# The Closer S07E19 Last Rites (OAD: 07.30.12)



## MNoelH (Mar 17, 2005)

Oh my! I did not see that coming. Well, I did right when she entered the room and started talking to her, but not before that.

Those screams were very jarring as was the door slamming shut at the end.


----------



## DeDondeEs (Feb 20, 2004)

I knew something bad was going to happen when her mom kept saying that she wanted to talk to her for a few minutes and Brenda was always too busy. As soon as she said that she would bring the coffee to her Mom, I knew what was going to happen. 

Seeing Brenda so shaken by a dead body, when she is otherwise used to it and not phased by it, was chilling.


----------



## phox_mulder (Feb 23, 2006)

Not sure if it was great work by the makeup artists,
or just the total lack of normal TV show makeup,
but Willie Ray looked 100% completely dead.


phox


----------



## Rob Helmerichs (Oct 17, 2000)

Good fake-out, setting up the father's death and then zapping us with the mother.

By the way, on the off-chance that I'm not the only one who didn't know, the continuation of The Closer, Major Crimes, premieres directly after the series finale of The Closer in two weeks.


----------



## Graymalkin (Mar 20, 2001)

Given that there are two episodes of The Closer left, and Major Crimes premieres in two weeks, I figured the premiere would follow the other finale.

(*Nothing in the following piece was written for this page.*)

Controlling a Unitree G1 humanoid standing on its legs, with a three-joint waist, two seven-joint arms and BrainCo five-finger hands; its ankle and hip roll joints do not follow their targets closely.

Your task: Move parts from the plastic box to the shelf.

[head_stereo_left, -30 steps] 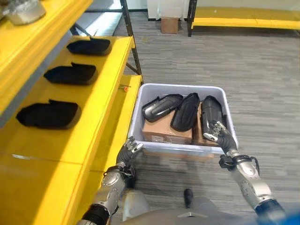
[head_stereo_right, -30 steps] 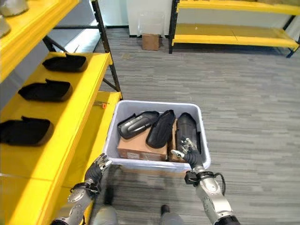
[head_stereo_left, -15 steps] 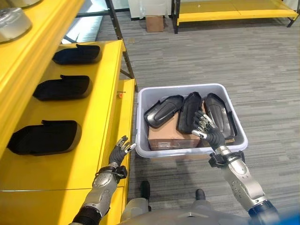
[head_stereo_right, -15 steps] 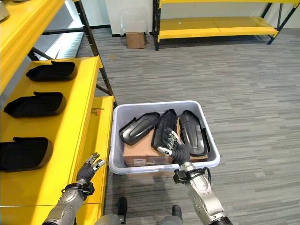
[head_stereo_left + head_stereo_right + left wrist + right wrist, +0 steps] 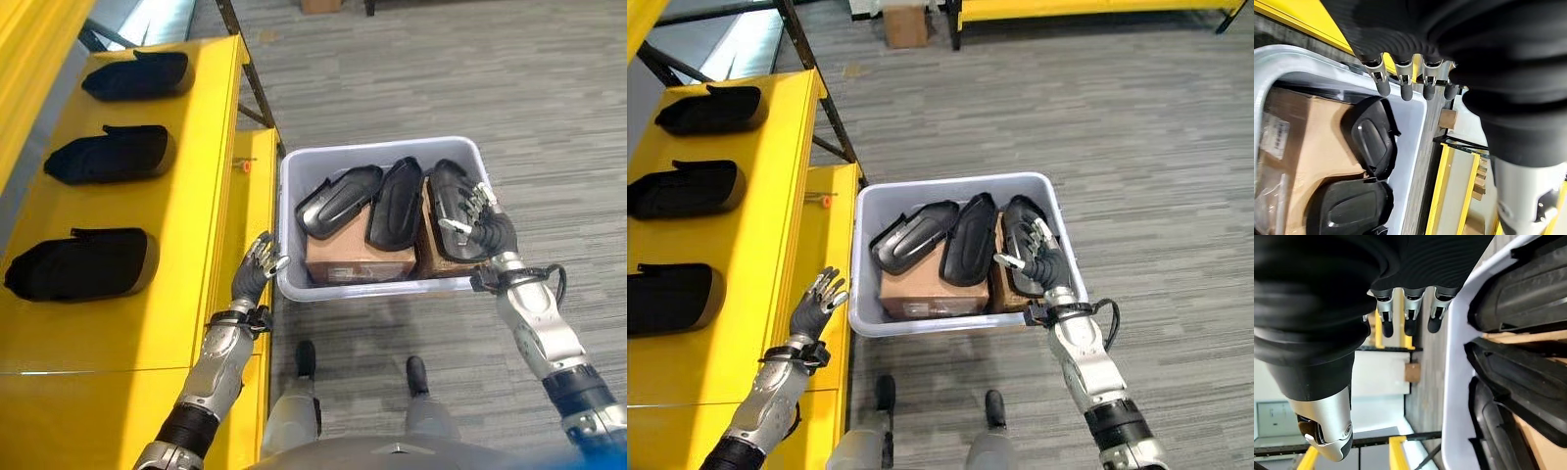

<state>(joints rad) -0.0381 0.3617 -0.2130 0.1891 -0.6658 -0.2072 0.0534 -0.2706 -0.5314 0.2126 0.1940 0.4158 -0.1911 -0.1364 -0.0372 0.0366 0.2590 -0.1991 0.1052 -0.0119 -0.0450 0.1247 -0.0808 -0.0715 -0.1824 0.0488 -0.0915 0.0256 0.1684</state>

Glad to have that confirmed. Of course, I could've just checked my TiVo...


----------



## Rob Helmerichs (Oct 17, 2000)

I had no idea Major Crimes was premiering so soon. I figured it would be the next season of The Closer.

(Don't watch commercials; have this crazy little thing called TiVo... )


----------



## ADG (Aug 20, 2003)

Rob Helmerichs said:


> I had no idea Major Crimes was premiering so soon. I figured it would be the next season of The Closer.
> 
> (Don't watch commercials; have this crazy little thing called TiVo... )


Yeah, the problem with the previews / ads for Major Crimes is that they show the entire cast - and two current major players are not included. That would seem to give away who the leak is in the squad (the other one is Pope and I think we can safely assume he's certainly not the leak - so no spoiler there).


----------



## DeDondeEs (Feb 20, 2004)

ADG said:


> Yeah, the problem with the previews / ads for Major Crimes is that they show the entire cast - and two current major players are not included. That would seem to give away who the leak is in the squad (the other one is Pope and I think we can safely assume he's certainly not the leak - so no spoiler there).


I didn't even think about looking at the cast of the new show. But you're right, I look on the website for the new show and there's one carryover missing, besides Pope. Hmm that will be interesting to see how that plays out. The whole leak thing seems to have gone to the back burner, I had all but forgotten about that.


----------



## Malcontent (Sep 5, 2004)

Just speculation, but


Spoiler



does anyone else think that Gabriel's law student girlfriend is the leak? Gabriel confides in her and she some how passes on the information to someone else.



Not so much speculation here.....



Spoiler



Corey Reynolds who plays David Gabriel doesn't appear to be moving over to the spin off 'Major Crimes'. Could be fall out with his girlfriend possibly being the leak and could explain his absence.


----------



## DeDondeEs (Feb 20, 2004)

Malcontent said:


> Spoiler
> 
> 
> 
> Corey Reynolds who plays David Gabriel doesn't appear to be moving over to the spin off 'Major Crimes'. Could be fall out with his girlfriend possibly being the leak.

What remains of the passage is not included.